### WORK INSTRUCTIONS
Repeat each record below exactly as given.

### Dataset entries
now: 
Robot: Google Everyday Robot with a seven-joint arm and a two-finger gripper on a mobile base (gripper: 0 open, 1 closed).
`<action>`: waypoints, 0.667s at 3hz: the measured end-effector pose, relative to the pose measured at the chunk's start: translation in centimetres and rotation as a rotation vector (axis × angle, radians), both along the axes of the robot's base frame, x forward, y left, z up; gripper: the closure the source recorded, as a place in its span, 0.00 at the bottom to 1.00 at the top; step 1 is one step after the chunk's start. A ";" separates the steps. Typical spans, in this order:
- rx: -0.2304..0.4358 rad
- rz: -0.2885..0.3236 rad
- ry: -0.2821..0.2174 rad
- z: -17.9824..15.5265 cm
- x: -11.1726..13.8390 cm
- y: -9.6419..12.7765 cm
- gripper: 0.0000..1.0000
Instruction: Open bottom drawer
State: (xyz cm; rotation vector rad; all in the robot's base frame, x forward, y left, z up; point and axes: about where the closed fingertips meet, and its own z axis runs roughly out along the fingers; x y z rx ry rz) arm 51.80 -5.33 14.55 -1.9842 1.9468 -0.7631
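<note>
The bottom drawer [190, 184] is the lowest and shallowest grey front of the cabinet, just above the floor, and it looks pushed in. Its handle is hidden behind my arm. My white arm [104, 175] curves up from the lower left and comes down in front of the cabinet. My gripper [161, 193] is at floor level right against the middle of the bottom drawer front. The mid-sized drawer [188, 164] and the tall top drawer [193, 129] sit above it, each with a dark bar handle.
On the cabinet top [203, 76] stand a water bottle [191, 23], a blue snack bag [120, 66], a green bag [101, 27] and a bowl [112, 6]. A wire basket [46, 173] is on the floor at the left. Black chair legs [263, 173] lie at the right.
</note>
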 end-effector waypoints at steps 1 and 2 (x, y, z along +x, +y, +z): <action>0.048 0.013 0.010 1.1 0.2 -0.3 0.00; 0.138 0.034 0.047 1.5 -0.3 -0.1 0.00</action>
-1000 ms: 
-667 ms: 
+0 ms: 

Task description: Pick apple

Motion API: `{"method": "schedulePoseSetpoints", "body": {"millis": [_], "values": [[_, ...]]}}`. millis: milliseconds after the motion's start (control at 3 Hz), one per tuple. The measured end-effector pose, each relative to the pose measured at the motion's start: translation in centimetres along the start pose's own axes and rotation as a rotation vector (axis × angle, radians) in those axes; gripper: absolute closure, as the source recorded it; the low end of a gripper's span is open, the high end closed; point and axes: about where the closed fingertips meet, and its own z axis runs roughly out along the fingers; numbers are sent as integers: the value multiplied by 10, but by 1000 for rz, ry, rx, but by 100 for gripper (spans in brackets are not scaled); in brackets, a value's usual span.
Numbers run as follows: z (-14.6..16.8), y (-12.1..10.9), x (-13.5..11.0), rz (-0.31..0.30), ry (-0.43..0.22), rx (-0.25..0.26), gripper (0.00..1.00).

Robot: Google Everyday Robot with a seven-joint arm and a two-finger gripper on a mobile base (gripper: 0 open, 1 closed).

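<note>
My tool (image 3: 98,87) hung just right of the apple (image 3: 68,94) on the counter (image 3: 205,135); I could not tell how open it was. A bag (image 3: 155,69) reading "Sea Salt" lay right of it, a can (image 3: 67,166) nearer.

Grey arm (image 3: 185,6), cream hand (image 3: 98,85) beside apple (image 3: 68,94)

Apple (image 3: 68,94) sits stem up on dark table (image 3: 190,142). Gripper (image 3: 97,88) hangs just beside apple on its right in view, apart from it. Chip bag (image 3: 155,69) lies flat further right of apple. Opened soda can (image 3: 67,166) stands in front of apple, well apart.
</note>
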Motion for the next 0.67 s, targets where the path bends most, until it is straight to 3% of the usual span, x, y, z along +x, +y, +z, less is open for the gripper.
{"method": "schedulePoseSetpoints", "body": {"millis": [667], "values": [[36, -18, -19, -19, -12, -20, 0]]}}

### SOLUTION TO THIS EXERCISE
now: 
Robot: Google Everyday Robot with a seven-joint arm and a two-finger gripper on a mobile base (gripper: 0 open, 1 closed).
`<action>`: waypoints, 0.667s at 3hz: the measured end-effector pose, relative to the pose measured at the chunk's start: translation in centimetres and rotation as a rotation vector (axis × angle, radians), both along the axes of the robot's base frame, x forward, y left, z up; gripper: the closure the source recorded, as a place in its span, 0.00 at the bottom to 1.00 at the top; step 1 is one step after the chunk's start. A ";" separates the steps. Typical spans, in this order:
- rx: -0.2304..0.4358 rad
- rz: -0.2885..0.3236 rad
- ry: -0.2821..0.2174 rad
- z: -17.9824..15.5265 cm
- x: -11.1726..13.8390 cm
- y: -9.6419..12.7765 cm
- gripper: 0.0000..1.0000
Instruction: Open bottom drawer
State: (xyz cm; rotation vector rad; all in the robot's base frame, x forward, y left, z up; point and axes: about where the closed fingertips meet, and its own z axis runs roughly out along the fingers; x y z rx ry rz) arm 51.80 -5.33 14.55 -1.9842 1.9468 -0.7631
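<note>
The bottom drawer [190, 184] is the lowest and shallowest grey front of the cabinet, just above the floor, and it looks pushed in. Its handle is hidden behind my arm. My white arm [104, 175] curves up from the lower left and comes down in front of the cabinet. My gripper [161, 193] is at floor level right against the middle of the bottom drawer front. The mid-sized drawer [188, 164] and the tall top drawer [193, 129] sit above it, each with a dark bar handle.
On the cabinet top [203, 76] stand a water bottle [191, 23], a blue snack bag [120, 66], a green bag [101, 27] and a bowl [112, 6]. A wire basket [46, 173] is on the floor at the left. Black chair legs [263, 173] lie at the right.
</note>
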 end-effector waypoints at steps 1 and 2 (x, y, z along +x, +y, +z): <action>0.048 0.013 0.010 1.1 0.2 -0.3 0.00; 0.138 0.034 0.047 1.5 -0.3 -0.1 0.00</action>
-1000 ms: 
-667 ms: 
+0 ms: 

Task description: Pick apple

Motion API: `{"method": "schedulePoseSetpoints", "body": {"millis": [_], "values": [[_, ...]]}}`. millis: milliseconds after the motion's start (control at 3 Hz), one per tuple. The measured end-effector pose, each relative to the pose measured at the motion's start: translation in centimetres along the start pose's own axes and rotation as a rotation vector (axis × angle, radians) in those axes; gripper: absolute closure, as the source recorded it; the low end of a gripper's span is open, the high end closed; point and axes: about where the closed fingertips meet, and its own z axis runs roughly out along the fingers; numbers are sent as integers: the value multiplied by 10, but by 1000 for rz, ry, rx, but by 100 for gripper (spans in brackets are not scaled); in brackets, a value's usual span.
Numbers run as follows: z (-14.6..16.8), y (-12.1..10.9), x (-13.5..11.0), rz (-0.31..0.30), ry (-0.43..0.22), rx (-0.25..0.26), gripper (0.00..1.00).

Robot: Google Everyday Robot with a seven-joint arm and a two-finger gripper on a mobile base (gripper: 0 open, 1 closed).

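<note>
My tool (image 3: 98,87) hung just right of the apple (image 3: 68,94) on the counter (image 3: 205,135); I could not tell how open it was. A bag (image 3: 155,69) reading "Sea Salt" lay right of it, a can (image 3: 67,166) nearer.

Grey arm (image 3: 185,6), cream hand (image 3: 98,85) beside apple (image 3: 68,94)

Apple (image 3: 68,94) sits stem up on dark table (image 3: 190,142). Gripper (image 3: 97,88) hangs just beside apple on its right in view, apart from it. Chip bag (image 3: 155,69) lies flat further right of apple. Opened soda can (image 3: 67,166) stands in front of apple, well apart.
</note>
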Motion for the next 0.67 s, targets where the path bends most, until it is straight to 3% of the usual span, x, y, z along +x, +y, +z, less is open for the gripper.
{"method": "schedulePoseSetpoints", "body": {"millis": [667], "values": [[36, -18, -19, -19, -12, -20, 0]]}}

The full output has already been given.